> [DIRECTIONS]: Return the whole of the data exactly.

# # # #

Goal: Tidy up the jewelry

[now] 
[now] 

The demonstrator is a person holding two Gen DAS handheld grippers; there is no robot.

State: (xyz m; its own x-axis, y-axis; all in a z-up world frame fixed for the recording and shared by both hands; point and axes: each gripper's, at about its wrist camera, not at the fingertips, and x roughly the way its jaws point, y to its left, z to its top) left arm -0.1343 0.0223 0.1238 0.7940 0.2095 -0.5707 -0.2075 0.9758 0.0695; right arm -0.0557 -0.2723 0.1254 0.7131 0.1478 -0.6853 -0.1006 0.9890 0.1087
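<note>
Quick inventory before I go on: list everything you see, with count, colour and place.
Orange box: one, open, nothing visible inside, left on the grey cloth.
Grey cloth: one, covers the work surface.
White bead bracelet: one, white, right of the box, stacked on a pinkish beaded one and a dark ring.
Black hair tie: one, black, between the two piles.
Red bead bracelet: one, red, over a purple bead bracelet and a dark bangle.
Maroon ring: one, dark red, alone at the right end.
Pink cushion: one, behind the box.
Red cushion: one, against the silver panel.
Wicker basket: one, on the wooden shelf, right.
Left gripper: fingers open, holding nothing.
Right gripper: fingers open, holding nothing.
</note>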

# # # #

> [RESPONSE TO THE EXERCISE]:
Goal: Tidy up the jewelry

[now] 
[now] 

The demonstrator is a person holding two Gen DAS handheld grippers; there is no robot.

State: (xyz m; its own x-axis, y-axis; all in a z-up world frame fixed for the recording and shared by both hands; point and axes: each gripper's, at about its wrist camera, not at the fingertips, and x roughly the way its jaws point, y to its left, z to its top) left arm -0.1343 0.0223 0.1238 0.7940 0.2095 -0.5707 -0.2075 0.9758 0.0695; right arm -0.0557 -0.2723 0.1254 0.7131 0.1478 -0.6853 -0.1006 0.9890 0.1087
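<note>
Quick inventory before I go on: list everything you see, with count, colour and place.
Orange box: one, open, nothing visible inside, left on the grey cloth.
Grey cloth: one, covers the work surface.
White bead bracelet: one, white, right of the box, stacked on a pinkish beaded one and a dark ring.
Black hair tie: one, black, between the two piles.
Red bead bracelet: one, red, over a purple bead bracelet and a dark bangle.
Maroon ring: one, dark red, alone at the right end.
Pink cushion: one, behind the box.
Red cushion: one, against the silver panel.
Wicker basket: one, on the wooden shelf, right.
Left gripper: fingers open, holding nothing.
Right gripper: fingers open, holding nothing.
</note>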

The answer has now been finished.